## DESCRIPTION OF THE TASK
When a line in the listing contains the string "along", pick it out and copy it.
BEGIN
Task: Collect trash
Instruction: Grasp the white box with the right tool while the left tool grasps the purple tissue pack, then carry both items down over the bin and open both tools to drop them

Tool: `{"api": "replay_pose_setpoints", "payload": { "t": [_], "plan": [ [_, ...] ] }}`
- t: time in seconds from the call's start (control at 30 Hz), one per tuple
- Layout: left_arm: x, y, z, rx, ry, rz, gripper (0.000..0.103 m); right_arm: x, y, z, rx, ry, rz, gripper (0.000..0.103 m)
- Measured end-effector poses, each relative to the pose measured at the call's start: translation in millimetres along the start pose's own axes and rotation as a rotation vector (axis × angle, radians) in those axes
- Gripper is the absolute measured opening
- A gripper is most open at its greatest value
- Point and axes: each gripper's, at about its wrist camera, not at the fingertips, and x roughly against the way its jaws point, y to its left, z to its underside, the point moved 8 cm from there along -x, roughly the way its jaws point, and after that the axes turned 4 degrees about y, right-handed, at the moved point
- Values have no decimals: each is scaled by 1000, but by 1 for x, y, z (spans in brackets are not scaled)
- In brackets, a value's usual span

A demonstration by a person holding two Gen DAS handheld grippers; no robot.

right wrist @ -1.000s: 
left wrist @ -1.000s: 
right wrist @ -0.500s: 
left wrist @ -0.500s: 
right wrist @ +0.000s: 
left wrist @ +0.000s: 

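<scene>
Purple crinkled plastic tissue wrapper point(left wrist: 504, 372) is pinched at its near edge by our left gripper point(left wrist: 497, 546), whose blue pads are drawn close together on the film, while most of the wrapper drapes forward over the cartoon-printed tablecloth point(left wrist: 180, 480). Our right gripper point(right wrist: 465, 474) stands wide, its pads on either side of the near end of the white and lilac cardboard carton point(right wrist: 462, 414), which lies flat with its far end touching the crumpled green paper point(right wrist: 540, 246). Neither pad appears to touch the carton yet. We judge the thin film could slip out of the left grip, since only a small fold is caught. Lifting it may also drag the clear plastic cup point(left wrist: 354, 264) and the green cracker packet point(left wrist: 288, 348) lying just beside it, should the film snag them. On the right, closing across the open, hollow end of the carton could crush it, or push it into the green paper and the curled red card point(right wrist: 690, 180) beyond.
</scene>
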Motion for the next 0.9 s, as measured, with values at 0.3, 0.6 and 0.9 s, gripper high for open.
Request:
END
## EXERCISE RESULT
- Measured end-effector poses, each relative to the pose measured at the call's start: translation in millimetres along the start pose's own axes and rotation as a rotation vector (axis × angle, radians) in those axes
- Point and axes: each gripper's, at about its wrist camera, not at the fingertips, and x roughly against the way its jaws point, y to its left, z to its underside, the point moved 8 cm from there along -x, roughly the way its jaws point, and after that the axes turned 4 degrees about y, right-handed, at the moved point

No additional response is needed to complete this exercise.